The entirety of today was wasted. My family woke me up at six in the morning so that my father could go early to some sports competition. There was nothing for anyone who wasn’t competing to do other than stay in a cold building, and we even got kicked out of that after a few hours so that some dudes who were smoking could have lunch in peace. And outside wasn’t any better, because there wre just more people smoking. And then I almost died of thirst, and we hightailed it through a Subway after my brothers had a hissy fit over where we were going to eat for lunch.

A convention of disgusting people, basically. A flower growing in the middle of a murky swamp. Everywhere smells like someone just ripped a nasty fart, and you’re fourteen hours away from the closest place to take a shower and nuke your entire skin of all the collective filth of humanity.

Some day, I will never have to go to an athletic competition again. I will be free.

Some day, I will be alive.

But I’m a good fourth of the way through my next book, so that’s a plus, I guess.
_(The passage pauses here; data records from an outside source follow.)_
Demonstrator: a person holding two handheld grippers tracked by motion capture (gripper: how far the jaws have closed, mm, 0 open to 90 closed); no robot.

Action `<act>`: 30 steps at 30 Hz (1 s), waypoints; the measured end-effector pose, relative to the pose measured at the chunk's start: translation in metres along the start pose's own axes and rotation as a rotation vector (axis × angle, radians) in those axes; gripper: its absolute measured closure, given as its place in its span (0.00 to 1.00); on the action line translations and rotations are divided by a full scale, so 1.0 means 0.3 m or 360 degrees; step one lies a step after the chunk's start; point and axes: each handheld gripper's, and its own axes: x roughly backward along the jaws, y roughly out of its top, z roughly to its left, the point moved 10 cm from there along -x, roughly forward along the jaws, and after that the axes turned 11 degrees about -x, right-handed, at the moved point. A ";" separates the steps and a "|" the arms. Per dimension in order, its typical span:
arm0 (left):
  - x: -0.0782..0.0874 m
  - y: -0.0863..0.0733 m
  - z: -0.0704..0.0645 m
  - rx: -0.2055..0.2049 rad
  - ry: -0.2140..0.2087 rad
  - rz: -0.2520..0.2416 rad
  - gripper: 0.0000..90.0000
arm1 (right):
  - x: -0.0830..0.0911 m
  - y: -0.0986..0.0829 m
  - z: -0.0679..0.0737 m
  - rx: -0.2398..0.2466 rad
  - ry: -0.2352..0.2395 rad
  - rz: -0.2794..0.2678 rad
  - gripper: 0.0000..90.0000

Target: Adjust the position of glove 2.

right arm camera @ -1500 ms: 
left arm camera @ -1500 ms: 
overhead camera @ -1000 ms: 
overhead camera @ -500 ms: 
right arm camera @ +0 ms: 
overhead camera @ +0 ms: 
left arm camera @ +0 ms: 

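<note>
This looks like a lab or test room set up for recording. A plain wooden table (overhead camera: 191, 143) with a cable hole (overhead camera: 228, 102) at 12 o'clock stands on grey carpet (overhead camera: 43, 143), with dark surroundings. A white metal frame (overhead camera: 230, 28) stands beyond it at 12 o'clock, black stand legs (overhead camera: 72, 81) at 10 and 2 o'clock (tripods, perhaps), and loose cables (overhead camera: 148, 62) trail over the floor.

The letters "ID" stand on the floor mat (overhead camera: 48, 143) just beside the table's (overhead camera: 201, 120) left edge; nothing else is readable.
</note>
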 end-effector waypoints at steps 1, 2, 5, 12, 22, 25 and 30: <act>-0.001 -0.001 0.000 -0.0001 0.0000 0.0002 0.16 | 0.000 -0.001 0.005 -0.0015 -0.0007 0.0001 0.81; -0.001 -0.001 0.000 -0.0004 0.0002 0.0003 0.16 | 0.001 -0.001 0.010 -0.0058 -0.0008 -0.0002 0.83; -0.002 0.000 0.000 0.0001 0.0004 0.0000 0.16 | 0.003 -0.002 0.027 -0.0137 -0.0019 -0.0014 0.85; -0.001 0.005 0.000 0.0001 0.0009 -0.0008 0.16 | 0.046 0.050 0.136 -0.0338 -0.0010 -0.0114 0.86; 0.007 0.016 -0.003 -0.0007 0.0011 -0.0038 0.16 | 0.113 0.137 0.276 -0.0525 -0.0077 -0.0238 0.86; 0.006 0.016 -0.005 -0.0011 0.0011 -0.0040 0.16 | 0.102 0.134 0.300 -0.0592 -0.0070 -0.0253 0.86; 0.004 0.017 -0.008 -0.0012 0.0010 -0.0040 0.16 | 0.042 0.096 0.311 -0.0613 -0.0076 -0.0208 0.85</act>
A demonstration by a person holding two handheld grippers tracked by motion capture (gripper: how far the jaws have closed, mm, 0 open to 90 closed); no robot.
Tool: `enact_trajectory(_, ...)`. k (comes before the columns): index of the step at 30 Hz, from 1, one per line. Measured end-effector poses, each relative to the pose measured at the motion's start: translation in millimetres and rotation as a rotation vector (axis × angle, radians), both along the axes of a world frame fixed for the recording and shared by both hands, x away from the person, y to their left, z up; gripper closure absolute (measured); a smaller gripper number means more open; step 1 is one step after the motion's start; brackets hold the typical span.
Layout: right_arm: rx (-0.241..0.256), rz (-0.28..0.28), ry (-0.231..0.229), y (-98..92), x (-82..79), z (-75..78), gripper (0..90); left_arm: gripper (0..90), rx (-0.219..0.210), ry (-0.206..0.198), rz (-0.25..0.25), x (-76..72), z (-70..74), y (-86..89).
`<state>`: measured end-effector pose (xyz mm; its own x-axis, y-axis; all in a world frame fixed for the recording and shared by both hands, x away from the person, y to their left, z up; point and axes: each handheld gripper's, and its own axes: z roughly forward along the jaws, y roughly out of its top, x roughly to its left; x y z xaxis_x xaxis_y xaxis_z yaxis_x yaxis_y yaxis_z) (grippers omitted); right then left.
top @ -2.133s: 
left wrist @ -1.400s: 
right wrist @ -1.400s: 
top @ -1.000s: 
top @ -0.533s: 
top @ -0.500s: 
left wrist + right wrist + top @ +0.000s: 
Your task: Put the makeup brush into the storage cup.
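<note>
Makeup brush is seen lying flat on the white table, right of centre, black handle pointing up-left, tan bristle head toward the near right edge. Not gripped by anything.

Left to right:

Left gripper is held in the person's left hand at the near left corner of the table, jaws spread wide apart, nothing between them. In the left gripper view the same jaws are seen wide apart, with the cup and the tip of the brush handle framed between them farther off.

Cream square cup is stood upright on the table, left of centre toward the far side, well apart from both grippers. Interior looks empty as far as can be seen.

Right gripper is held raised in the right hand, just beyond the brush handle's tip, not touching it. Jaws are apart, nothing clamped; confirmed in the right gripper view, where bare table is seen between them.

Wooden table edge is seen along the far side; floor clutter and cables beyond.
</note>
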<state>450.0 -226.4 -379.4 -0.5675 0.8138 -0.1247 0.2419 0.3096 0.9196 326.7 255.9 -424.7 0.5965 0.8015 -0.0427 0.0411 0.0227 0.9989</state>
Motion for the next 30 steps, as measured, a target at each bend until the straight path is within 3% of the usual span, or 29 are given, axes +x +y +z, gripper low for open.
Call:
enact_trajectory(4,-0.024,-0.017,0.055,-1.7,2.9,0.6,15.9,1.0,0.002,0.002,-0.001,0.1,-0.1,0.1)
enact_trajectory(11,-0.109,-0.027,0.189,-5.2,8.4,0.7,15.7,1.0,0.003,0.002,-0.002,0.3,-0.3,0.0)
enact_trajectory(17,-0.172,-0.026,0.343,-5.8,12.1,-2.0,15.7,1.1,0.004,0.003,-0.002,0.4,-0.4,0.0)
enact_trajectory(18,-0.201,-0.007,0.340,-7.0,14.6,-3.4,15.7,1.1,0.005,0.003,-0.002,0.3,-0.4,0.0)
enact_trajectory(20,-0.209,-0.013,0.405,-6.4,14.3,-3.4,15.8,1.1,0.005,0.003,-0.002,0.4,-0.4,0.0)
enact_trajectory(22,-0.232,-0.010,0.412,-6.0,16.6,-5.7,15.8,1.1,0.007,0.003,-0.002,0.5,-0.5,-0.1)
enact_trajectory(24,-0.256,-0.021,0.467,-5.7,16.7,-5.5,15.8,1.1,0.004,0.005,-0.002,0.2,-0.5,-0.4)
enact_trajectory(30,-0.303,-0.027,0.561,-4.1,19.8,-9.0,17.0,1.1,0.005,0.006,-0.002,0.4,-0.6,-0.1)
Or is it a third? I don’t know. I don’t know anything that’s going on anymore. I got locked out of my FAFSA account, and I had to call a government phone number to ask a nice lady to reset everything, and I almost had a panic attack when she said that it would take seven to ten days to verify everything. But granted, I’ve been panicking at a lot lately. College, my body dysphoria, the impending sense that shit is about to hit the fan in my household and that I need to flee to somewhere, to anywhere that isn’t where I am right now.

I take back what I said about otherkin a long time ago. Most of them are lovely people, and I’ve made more friends in the past few days than in the past three months before that, and, by the looks of things, I probably am one too. But who knows anymore? Flash back to third grade, the year where I wrote a four-page “book” and tried to use it in a book report and the whole class laughed at me, and if you told the me then that I’d have five full-length novels written before I even started college…

Maybe things would have been different. More hopeful, maybe. Not seeking validation in the schoolmates that would disappear like the smoke off all the cigarettes I saw today.

My high school yearbook serves as a damn good mousepad, but it’s nothing but cursed otherwise.

Maybe this day isn’t so wasted, after all. I started some digital cleaning. I started getting my priorities straight. And I wrote something.